Известен способ определения ДНК риккетсиеподобного микроорганизма "Montezuma" (таксономическое положение определено только до принадлежности к порядку Rickettsiales) путем проведения двухраундовой ПЦР (патент РФ №2233888, МПК С12Q 1/68, опубл. 10.08.2004 г.). Проведение ПЦР в два раунда, с одной стороны, увеличивает ее чувствительность и специфичность, с другой, значительно увеличивает время проведения анализа, а также его себестоимость. В основе метода определения ДНК возбудителя, описываемого в патенте, лежит ПЦР с электорфоретической детекцией. Детекция накопления ампликонов осуществляется при открывании пробирки с исследуемым материалом, что увеличивает риск получения ложноположительных результатов из-за контаминации проб и реагентов продуктами амплификации. Существенное количество манипуляций с исследуемым образцом увеличивает затраты времени на анализ и повышает вероятность ошибок [Иванов М.К., Порываев В.Д., Кандрушин Е.В. Особенности количественного анализа методом полимеразной цепной реакции в режиме реального времени // "Новости "Вектор-Бест" № 4(50) 2008]. Предлагаемый в патенте РФ №2233888 набор олигонуклеотидных праймеров предназначен для идентификации гена 16S rRNA. Этот ген, исходя из своих биологических функций, является крайне консервативным (гомология различных видов риккетсий по этому гену составляет 97,2 - 99,9%). Идентификация гена 16S rRNA для первичной идентификации риккетсий в членистоногих переносчиках сопряжена с высокой вероятностью контаминации.

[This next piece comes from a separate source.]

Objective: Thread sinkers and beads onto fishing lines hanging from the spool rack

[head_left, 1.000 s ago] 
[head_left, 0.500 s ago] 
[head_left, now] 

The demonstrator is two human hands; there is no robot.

Известен метод детекции генетического материала риккетсий с помощью гибридизации олигонуклеотидных зондов с ДНК риккетсий (патент США №5976791, МПК C12Q1/68, опубл. 02.11.1999 г.). Метод не предназанчен для выявления R. tarasevichiae и R. raoultii. Для идентификации вида риккетсии в биологическом образце предлагаемый метод подразумевает проведение реакции обратной транскрипции 16S rRNA, что увеличивает стоимость и время проведения анализа.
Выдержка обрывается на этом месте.